Rakyan shares that, given the low salary increments and the rapid evolution of jobs, skill and the future of work, especially for tech-savvy talent, companies require to rethink their talent attraction and retention strategies. It is time they realise that simply increasing compensation is not a sustainable solution.
“We are also seeing that progressive employers are beginning to leverage employee benefits as a strong lever in differentiating their employee value proposition and ensuring greater transparency in compensation and benefits-related communication,” he adds.
Looking at the numbers in the last few years, it is evident that the salary budgets have not necessarily tightened so much; only the distribution of the same has been re-structured. With pay for performance and innovative reward mechanisms, organisations are now focusing more on benefits than mere monetary compensation.
Arvind Usretay, director-rewards, ?Willis Towers Watson India explains that these changes are marginal, but as salary budgets get tighter, these still reflect the sentiment of employers to reward top performers.”What is still exciting is that employers are looking at more fundamental issues like governance, transparency, flexibility and linkage between pay for performance. I expect that these issues are gaining more traction at all levels, particularly executive. We expect this trend to gather greater momentum in the next couple of years as companies sharpen their pay for performance policies,” he adds.
In addition, organisations are now also looking at designing their reward systems in accordance with their demographics, choosing the rewards carefully for different generations or genders, and so on. Individualising rewards and offering flexi-benefits are the biggest disruptions, the compensation and benefits space is going to witness in the coming times.

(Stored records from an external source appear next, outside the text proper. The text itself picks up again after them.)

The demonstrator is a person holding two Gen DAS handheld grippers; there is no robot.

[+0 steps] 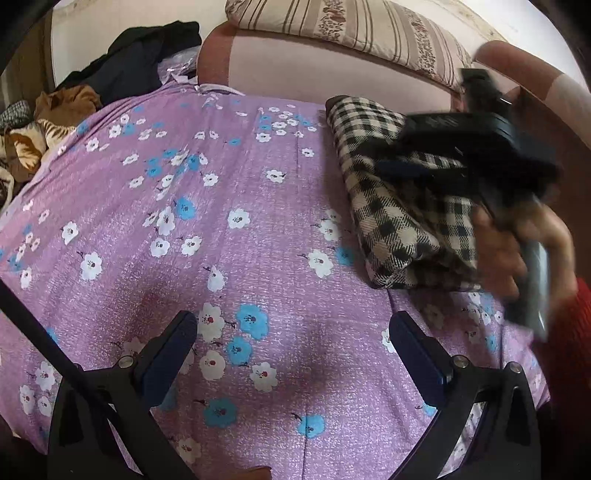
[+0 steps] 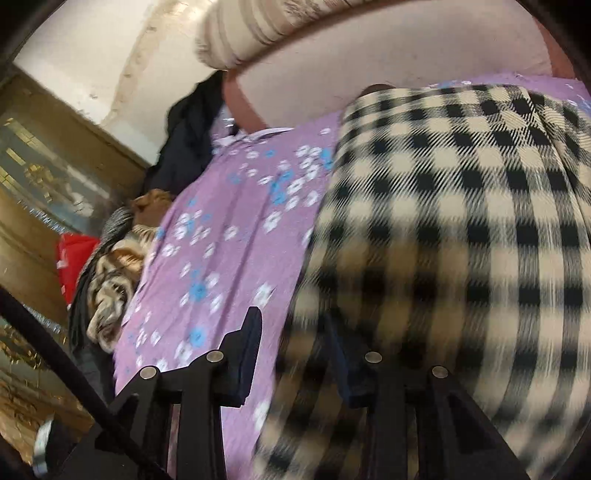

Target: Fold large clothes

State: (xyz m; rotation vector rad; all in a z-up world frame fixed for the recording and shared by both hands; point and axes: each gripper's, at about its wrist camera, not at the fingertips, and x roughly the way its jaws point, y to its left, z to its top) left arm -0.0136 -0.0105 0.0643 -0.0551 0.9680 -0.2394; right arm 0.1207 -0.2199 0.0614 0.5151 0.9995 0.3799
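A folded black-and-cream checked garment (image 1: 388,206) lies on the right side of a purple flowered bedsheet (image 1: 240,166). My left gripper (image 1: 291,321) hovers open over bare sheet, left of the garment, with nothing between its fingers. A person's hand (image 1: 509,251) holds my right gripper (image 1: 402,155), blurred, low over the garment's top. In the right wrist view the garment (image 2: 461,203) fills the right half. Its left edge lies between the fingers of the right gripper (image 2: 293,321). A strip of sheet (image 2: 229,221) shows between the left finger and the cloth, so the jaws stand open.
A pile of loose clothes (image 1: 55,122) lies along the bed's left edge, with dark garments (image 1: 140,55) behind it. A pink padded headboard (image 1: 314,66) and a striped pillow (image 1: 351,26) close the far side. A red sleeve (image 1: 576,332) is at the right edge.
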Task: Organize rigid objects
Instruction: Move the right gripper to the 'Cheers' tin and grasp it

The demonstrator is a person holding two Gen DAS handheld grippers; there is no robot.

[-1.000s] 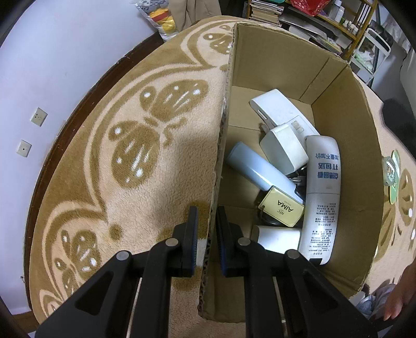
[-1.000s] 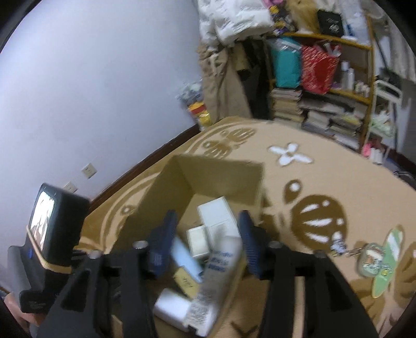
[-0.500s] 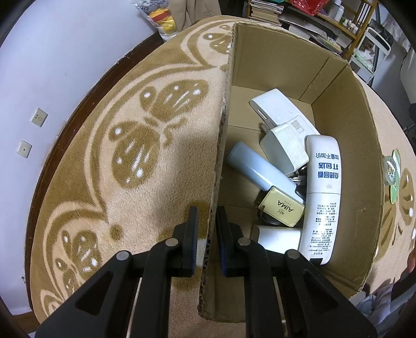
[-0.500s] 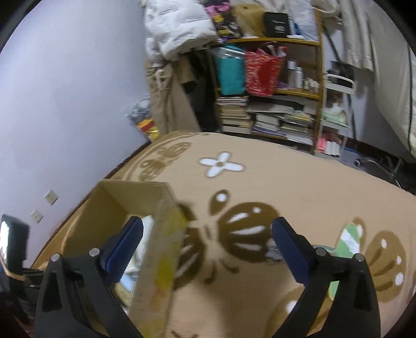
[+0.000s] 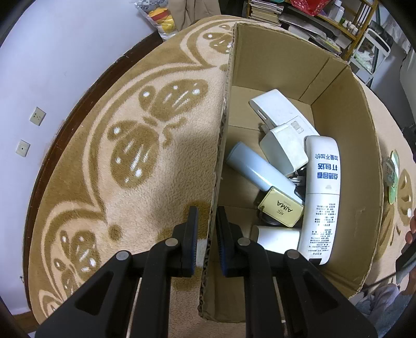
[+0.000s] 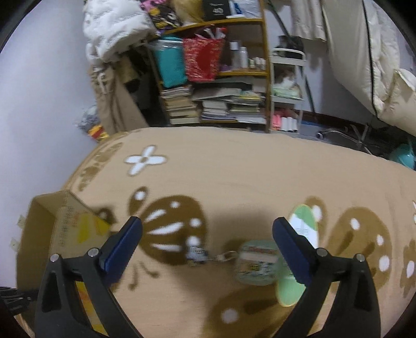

Moreover, in what may sound like a cover-up for the shrinking salary increment figures or a genuine move in the interest of the employees, organisations are now also increasingly concentrating on the financial wellness of their employees. Considering the fact that wealth creation and accumulation is one of the biggest drivers for most people, companies are making it a part of their engagement, wellness or employee development plans.
Usretay further elaborates on the same, as he says, “I see more and more organisations deploying the concept of Total Rewards and looking to communicate the overall ‘employment proposition’ to their employees. Employers are looking to be more sensitive and responsive to the needs of various segments of employees that work with them – especially from a demographic standpoint.” He shares that technology is another emerging theme, as employers are leveraging user friendly technology (read apps) to remain in touch with people. Apps are being used for various HR service deliveries including compensation.
Furthermore, the report shares that although the salaries in India are seeing a decreasing pattern in the year-on-year salary increases, India’s projected salary for the next year is still the highest in the Asia Pacific region. Indonesia is projected at 8.5 per cent, China at seven per cent, the Philippines at six per cent, and Hong Kong and Singapore both at four per cent.
Rakyan says, “India continues to show high salary increments compared to other countries in the Asia Pacific region.” The report shares that the salary allocation for top performers in 2017 increased to 39 per cent, one up from last year’s 38 per cent. On the other hand, the budget set aside for average performance decreased by one per cent, to 27 per cent.